Airlines to offer merger plan within week
By Susan Hooper
Advertiser Staff Writer
Hawai'i's two interisland airlines expect to have a strategy ready within a week for getting approvals under an antitrust exemption that lets them collaborate on routes, schedules and other operations before their merger, an executive with the team working on the merger said yesterday.
"We'll have a clear strategy and targets associated for pursuing that (approval) within a week," said Steve DeSutter, executive vice president with TurnWorks Inc., the Houston turnaround firm that is engineering the merger.
"It won't take us long, but we all need to get in the same room and agree what we're going to do," DeSutter said.
Greg Brenneman, TurnWorks' chairman and chief executive officer, is leading the effort to merge Hawaiian and Aloha airlines and will become chairman and chief executive of the merged entity.
In November Congress passed an antitrust exemption that allows Hawaiian and Aloha to cooperate in several areas in response to the drastic loss of business that followed the Sept. 11 attacks. The exemption was passed before the merger deal was announced.
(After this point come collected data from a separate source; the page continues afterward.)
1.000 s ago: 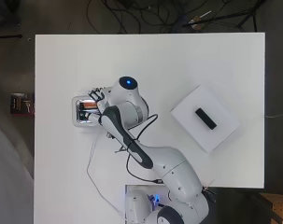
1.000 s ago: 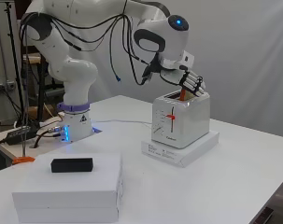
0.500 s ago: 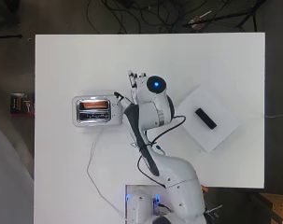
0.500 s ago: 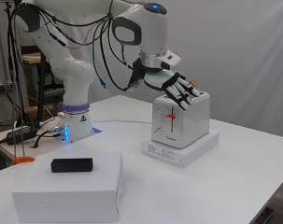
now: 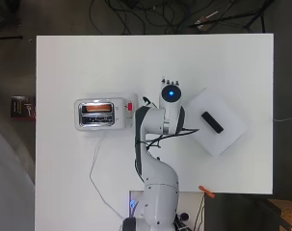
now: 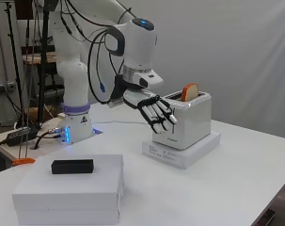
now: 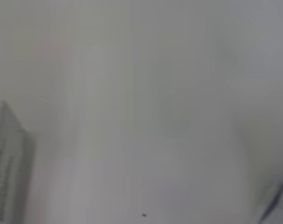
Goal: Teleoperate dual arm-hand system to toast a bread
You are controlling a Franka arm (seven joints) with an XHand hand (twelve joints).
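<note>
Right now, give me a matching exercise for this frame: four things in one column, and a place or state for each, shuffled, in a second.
Things:
1. bread slice
2. hand
3. black block
4. toaster

Places or states:
A. lying on top of the white box
B. standing on a flat white base
C. sticking up out of a toaster slot
D. open, holding nothing, in the air beside the toaster

Pairs: 1-C, 2-D, 3-A, 4-B
</note>
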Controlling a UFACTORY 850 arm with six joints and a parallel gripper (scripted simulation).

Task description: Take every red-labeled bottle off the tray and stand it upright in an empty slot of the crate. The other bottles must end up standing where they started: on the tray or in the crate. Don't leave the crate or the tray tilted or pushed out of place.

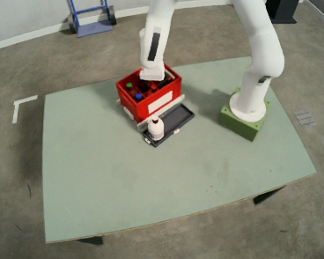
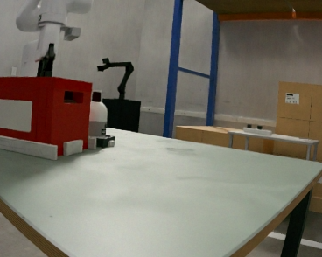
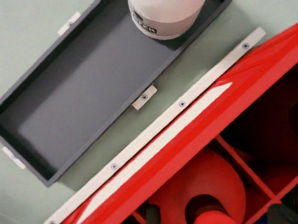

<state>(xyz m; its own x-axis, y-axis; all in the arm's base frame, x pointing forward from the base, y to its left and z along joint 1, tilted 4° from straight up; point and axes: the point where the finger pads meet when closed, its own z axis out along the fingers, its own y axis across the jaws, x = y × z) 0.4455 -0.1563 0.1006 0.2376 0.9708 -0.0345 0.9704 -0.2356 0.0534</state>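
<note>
A red crate (image 1: 141,111) (image 2: 70,127) (image 3: 200,135) stands upright beside the dark tray (image 1: 174,118) (image 3: 85,95). One white bottle (image 1: 156,129) (image 2: 98,115) (image 3: 167,17) with a dark red cap stands at one end of the tray; its label colour is unclear. The crate holds several bottles, among them ones with a green cap (image 1: 129,85), a blue cap (image 1: 138,96) and red caps. My gripper (image 2: 44,73) (image 3: 214,215) is open above the crate, its fingers either side of the red cap of a red bottle (image 3: 217,172). The fingertips' depth is unclear; the crate's far slots are hidden.
White strips (image 1: 167,112) (image 2: 24,146) (image 3: 182,104) lie along the crate's foot, and small white blocks (image 1: 176,131) (image 3: 145,97) sit against the tray. The arm's green base (image 1: 240,124) stands right of the tray in the top view.
</note>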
Federal regulations prohibit Hawaiian and Aloha airlines from discussing merger issues such as routes and profitability before the merger closes, but the antitrust exemption overrides those regulations, Brenneman has said.
To operate under the exemption, the airlines must get approval of their cooperative proposals from Hawai'i Gov. Ben Cayetano. The governor then must ask Norman Mineta, the federal secretary of transportation, to sign off on the plans.
DeSutter said the two carriers are still determining what they want to request under the exemption. Because they are independent companies, "They still make their independent decisions about pursuing that opportunity," he said.
Brenneman is expected to return to Hawai'i this week after spending the holidays with family on the Mainland. DeSutter said Brenneman expects to continue meeting in the next few weeks with management, union leaders and union members of both airlines, as well as with elected officials and business and other community leaders.
Brenneman will meet with employees at airports in Honolulu and on the Neighbor Islands, DeSutter said.